Work request: Find the string "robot" in the records and copy each line where it occurs.

Source data:

━━━━

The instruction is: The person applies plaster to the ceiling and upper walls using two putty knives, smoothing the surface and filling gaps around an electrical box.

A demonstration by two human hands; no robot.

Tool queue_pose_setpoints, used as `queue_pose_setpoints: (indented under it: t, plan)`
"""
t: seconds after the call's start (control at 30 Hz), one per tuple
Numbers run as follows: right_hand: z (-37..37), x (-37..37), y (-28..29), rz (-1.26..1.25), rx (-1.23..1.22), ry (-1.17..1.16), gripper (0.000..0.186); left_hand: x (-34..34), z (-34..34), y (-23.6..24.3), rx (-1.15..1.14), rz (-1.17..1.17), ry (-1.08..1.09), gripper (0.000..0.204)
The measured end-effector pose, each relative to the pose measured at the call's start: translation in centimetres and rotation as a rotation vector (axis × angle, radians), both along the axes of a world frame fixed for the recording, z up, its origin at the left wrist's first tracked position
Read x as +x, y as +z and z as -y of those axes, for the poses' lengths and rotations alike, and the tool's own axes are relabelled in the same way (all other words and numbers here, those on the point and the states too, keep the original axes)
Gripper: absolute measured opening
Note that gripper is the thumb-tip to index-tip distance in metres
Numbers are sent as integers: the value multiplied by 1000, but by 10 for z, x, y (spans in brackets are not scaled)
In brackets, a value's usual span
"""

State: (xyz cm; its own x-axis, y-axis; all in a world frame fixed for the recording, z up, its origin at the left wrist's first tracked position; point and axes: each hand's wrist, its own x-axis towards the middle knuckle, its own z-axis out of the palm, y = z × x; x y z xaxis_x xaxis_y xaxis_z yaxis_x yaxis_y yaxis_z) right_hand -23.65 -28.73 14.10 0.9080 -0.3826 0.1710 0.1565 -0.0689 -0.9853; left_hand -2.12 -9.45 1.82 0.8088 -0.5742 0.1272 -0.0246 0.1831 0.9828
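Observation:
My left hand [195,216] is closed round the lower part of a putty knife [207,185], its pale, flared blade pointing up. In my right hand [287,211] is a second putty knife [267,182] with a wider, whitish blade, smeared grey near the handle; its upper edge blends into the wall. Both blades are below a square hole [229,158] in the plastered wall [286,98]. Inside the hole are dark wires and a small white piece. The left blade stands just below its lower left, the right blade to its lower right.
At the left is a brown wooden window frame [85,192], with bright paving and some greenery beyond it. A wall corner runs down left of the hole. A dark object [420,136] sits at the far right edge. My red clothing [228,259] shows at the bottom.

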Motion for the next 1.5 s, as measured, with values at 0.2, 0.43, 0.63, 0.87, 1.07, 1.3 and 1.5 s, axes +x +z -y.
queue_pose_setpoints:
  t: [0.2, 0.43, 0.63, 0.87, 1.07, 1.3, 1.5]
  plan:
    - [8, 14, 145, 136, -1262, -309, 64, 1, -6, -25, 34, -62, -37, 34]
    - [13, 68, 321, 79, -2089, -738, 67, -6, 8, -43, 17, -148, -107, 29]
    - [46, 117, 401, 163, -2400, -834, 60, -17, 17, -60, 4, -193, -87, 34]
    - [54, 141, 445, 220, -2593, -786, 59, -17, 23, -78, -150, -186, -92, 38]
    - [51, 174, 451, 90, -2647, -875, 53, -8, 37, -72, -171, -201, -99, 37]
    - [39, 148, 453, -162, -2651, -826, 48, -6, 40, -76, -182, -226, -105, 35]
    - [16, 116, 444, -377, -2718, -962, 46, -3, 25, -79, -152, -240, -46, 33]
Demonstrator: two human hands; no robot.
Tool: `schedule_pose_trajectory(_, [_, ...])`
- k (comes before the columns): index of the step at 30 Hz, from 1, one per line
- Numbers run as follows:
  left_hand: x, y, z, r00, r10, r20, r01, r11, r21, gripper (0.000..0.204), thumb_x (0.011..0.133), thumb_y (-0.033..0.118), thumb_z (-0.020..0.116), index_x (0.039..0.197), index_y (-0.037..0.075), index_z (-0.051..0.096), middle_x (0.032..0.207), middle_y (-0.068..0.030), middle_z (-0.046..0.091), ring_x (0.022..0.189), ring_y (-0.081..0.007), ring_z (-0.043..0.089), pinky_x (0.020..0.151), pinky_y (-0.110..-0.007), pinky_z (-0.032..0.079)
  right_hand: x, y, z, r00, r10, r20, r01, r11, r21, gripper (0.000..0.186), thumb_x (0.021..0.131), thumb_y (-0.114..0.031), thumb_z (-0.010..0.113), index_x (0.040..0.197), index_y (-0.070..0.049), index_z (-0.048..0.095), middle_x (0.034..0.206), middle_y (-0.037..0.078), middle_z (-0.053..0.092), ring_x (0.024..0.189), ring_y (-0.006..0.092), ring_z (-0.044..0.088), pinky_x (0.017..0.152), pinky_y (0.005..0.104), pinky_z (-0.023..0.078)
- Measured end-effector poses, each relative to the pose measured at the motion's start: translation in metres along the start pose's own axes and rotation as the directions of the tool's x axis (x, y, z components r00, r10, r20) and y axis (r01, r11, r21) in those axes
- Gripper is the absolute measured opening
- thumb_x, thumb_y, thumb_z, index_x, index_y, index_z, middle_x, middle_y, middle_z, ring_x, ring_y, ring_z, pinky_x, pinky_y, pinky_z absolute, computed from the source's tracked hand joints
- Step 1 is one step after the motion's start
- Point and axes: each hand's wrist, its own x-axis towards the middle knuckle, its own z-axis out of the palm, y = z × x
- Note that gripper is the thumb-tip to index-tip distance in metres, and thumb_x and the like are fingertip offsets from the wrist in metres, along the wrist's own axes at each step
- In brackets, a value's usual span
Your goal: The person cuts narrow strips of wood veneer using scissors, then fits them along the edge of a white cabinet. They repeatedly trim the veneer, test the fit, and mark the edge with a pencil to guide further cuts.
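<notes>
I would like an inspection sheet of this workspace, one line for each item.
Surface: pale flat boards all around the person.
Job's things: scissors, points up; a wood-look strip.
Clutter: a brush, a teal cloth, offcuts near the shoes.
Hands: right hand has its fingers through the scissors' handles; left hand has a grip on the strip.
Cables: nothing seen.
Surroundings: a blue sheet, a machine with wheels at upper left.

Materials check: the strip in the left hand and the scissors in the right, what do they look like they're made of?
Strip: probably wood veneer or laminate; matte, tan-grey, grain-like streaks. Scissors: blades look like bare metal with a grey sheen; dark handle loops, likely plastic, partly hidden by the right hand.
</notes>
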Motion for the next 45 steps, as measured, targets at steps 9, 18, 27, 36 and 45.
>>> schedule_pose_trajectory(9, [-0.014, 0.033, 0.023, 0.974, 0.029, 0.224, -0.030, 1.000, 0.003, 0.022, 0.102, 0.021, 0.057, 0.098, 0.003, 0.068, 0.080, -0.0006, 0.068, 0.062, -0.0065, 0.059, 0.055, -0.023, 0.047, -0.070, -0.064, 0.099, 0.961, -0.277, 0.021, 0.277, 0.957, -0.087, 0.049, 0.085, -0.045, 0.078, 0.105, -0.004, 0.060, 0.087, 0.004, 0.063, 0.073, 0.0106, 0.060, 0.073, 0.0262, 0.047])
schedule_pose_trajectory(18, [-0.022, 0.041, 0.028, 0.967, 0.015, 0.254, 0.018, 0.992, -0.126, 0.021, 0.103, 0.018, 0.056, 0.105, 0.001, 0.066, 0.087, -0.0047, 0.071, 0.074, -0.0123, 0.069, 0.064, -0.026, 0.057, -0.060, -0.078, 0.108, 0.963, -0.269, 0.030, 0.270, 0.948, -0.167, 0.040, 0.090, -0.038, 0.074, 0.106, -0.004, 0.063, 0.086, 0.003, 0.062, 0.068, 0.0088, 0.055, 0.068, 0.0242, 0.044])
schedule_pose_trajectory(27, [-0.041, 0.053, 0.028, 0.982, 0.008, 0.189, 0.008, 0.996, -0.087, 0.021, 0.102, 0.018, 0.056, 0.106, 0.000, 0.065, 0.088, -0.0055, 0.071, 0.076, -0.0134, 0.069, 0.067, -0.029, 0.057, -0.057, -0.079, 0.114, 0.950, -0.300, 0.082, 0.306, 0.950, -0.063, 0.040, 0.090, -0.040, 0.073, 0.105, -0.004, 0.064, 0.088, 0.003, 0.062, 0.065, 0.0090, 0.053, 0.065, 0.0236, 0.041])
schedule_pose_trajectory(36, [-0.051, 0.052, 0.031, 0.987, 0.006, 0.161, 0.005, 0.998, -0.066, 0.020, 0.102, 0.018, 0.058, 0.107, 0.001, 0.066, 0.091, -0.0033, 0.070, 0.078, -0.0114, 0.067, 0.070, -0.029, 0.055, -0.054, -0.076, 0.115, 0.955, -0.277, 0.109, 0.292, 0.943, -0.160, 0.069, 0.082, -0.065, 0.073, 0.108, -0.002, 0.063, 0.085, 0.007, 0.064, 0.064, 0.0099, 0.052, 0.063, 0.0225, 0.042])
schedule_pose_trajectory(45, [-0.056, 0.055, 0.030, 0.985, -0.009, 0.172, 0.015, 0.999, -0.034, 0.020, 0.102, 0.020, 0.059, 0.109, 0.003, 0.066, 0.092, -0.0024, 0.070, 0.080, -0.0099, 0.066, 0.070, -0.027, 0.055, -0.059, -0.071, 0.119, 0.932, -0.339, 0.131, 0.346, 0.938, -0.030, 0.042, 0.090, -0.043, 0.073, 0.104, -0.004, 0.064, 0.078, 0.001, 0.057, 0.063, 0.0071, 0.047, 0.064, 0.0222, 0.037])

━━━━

Task response:
A demonstration by two human hands; no robot.
Demonstrator: two human hands; no robot.

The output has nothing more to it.